Anyway, Scott, Richie and I made another visit to the orphanage called House of the Children of God before meeting up with the others for a preplanned close to our day. The family next door to where we are staying have been so beyond fantastic ranging from cooking meals for us, driving us all over creation, interpreting etc. Today the mama (who is a chef by the way) made 200 meals for us which we took way out into the Carrefour district which is past the port. Traffic down there was horrendous but we had promised the administrator of a place called Ecole Salvation that we would feed his people tonight. We finally got there and provided about 100 pounds of water and a meal to each of the 160 or so people there.

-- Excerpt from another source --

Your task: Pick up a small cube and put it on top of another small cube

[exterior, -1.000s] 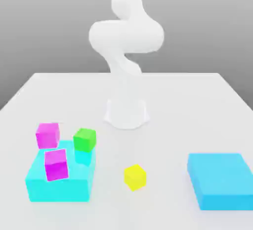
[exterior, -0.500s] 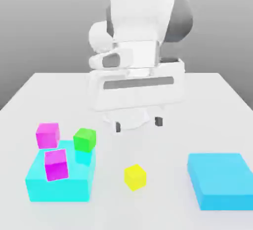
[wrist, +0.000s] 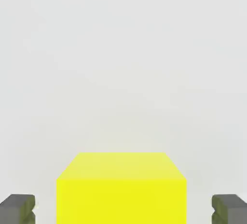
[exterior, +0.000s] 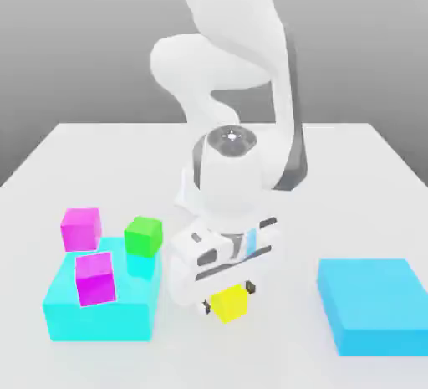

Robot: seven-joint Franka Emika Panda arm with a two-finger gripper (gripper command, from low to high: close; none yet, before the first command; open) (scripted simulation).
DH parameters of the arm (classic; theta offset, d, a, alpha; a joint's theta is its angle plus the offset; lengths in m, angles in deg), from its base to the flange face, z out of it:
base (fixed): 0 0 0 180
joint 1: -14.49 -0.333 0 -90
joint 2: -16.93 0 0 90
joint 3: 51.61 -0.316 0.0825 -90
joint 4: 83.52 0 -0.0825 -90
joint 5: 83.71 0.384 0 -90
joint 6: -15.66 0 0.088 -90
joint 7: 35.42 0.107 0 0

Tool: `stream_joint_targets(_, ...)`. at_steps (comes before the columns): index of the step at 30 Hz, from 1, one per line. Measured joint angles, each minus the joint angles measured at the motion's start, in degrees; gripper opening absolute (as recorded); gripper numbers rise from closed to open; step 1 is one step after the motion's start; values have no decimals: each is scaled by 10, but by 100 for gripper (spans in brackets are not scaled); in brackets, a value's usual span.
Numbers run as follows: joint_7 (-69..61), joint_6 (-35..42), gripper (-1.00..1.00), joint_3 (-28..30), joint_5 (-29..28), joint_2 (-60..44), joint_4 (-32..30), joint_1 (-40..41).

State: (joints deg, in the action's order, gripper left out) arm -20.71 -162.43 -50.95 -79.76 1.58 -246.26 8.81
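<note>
The small cube (exterior: 231,304) is bright yellow and rests on the white table (exterior: 334,178), near the front middle. My gripper (exterior: 227,297) has come down over it, with the white hand just above the cube. In the hand view the small cube (wrist: 120,189) sits between the two dark fingers (wrist: 17,208), and a gap of bare table shows on each side of it. The jaws stand open and touch nothing.
On the exterior view's left, a large cyan block (exterior: 125,316) carries a magenta cube (exterior: 94,277). A green cube (exterior: 143,236) sits at its back corner and another magenta cube (exterior: 80,228) stands behind. A flat cyan block (exterior: 372,305) lies at the right.
The hand came down from above the table and now sits over the yellow cube, its fingers on either side. None of the cubes has moved.
</note>
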Motion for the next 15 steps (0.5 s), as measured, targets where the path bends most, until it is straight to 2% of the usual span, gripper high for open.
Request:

It was now dark but we had about 40 meals left and Dimas had mentioned to another camp in the same area we would try to bring them food. This was a little surreal but God provided again, just as He has done the whole time we have been down here. The camp was down at the end of a long alley with no room to turn around so we parked on the street at the mouth of the alley. The folks from the alley camp came forward and promptly responded to our request to form a line. It was now really dark and we had all heard the stories of people "mobbing" food drops particularly late in day or at night. So now there's a line of the folks from the camp and we begin handing out the food, sort of assembly line style carrying the pre-portioned meals from the van hand to hand to the front of the line. Of course when people on the street passing by saw food they began getting in line. It was clear there were way more than 40 people and we only had 40 meals. However, when we handed out the last meal, everyone from the camp and the people who had jumped in line from the street all walked away with one.